What happens when the international community simultaneously pursues peace and justice in response to ongoing conflicts? What are the effects of interventions by the International Criminal Court (ICC) on the wars in which the institution intervenes? Is holding perpetrators of mass atrocities accountable a help or hindrance to conflict resolution? This book offers an in-depth examination of the effects of interventions by the ICC on peace, justice and conflict processes. The "peace versus justice" debate, wherein it is argued that the ICC has either positive or negative effects on 'peace', has spawned in response to the Court's propensity to intervene in conflicts as they still rage. This book is a response to, and a critical engagement with, this debate.

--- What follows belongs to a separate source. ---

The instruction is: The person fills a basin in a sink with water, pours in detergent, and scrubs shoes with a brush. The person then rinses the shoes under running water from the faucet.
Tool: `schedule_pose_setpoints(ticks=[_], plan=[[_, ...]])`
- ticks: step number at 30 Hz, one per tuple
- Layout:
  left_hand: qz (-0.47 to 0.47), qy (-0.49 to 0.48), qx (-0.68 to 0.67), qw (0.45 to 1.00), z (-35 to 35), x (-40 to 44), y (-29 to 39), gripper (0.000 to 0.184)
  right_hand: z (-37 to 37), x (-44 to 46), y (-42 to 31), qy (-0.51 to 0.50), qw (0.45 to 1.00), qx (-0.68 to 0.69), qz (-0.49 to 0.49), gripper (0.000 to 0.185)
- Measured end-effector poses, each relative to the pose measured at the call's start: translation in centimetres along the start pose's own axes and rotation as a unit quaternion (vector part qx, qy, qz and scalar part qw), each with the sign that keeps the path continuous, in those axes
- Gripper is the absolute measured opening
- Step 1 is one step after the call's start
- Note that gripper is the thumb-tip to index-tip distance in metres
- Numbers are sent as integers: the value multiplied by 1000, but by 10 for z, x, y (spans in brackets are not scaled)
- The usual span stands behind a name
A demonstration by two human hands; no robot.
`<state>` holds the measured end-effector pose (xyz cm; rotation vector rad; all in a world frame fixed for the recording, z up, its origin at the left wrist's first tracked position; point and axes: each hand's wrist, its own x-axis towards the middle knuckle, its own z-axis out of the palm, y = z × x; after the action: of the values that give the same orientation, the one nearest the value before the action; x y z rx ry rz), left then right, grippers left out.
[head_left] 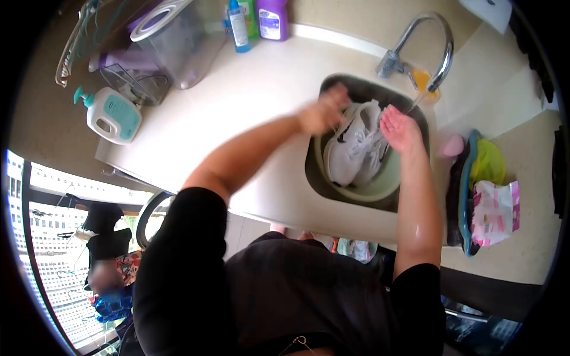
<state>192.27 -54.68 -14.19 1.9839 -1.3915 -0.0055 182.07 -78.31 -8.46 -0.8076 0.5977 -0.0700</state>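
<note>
A pair of white sneakers [349, 149] lies in a pale green basin [359, 193] set inside the steel sink [316, 178]. My left hand [325, 113] is over the sink's left side beside the shoes; motion smears its fingers, so its grip cannot be made out. Palm up, my right hand [399, 127] is open at the sink's right side, next to the shoes. A thin stream of water runs from the curved chrome faucet [445, 44] near its fingertips. Nothing shows in the right palm, and its forearm looks wet.
Blue and purple bottles [273, 21] stand at the back wall. Left on the counter are a clear container [181, 53] and a pump jug [116, 115]. Right of the sink are a pink oval item [453, 145], a blue-rimmed tray [469, 219] and a pink-white packet [496, 212].
</note>
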Motion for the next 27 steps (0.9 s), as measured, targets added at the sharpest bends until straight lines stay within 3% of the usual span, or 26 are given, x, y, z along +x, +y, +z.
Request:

Building on theoretical and analytical insights from the fields of conflict and peace studies, conflict resolution, and negotiation theory, the book develops a novel analytical framework to study the Court's effects on peace, justice, and conflict processes. This framework is applied to two cases: Libya and northern Uganda. Drawing on extensive fieldwork, the core of the book examines the empirical effects of the ICC on each case. The book also examines why the ICC has the effects that it does, delineating the relationship between the interests of states that refer situations to the Court and the ICC's institutional interests, arguing that the negotiation of these interests determines which side of a conflict the ICC targets and thus its effects on peace, justice, and conflict processes.
While the effects of the ICC's interventions are ultimately and inevitably mixed, the book makes a unique contribution to the empirical record on ICC interventions and presents a novel and sophisticated means of studying, analyzing, and understanding the effects of the Court's interventions in Libya, northern Uganda - and beyond.
About the author
Mark Kersten is a researcher, teacher and consultant currently based at the Munk School of Global Affairs, University of Toronto, Canada. Mark holds a PhD in International Relations from the London School of Economics (2014). In 2011, Mark founded the blog Justice in Conflict (http://justiceinconflict.org), which regularly publishes articles on the challenges of pursuing accountability and justice in the context of ongoing violent political conflicts. Mark's research features regularly in publications such as Foreign Policy, The Washington Post, and the Globe and Mail. He has taught courses on genocide studies, the politics of international law, diplomacy, and conflict and peace studies at the London School of Economics and SOAS. In addition, Mark is the Director of Research at the Wayamo Foundation.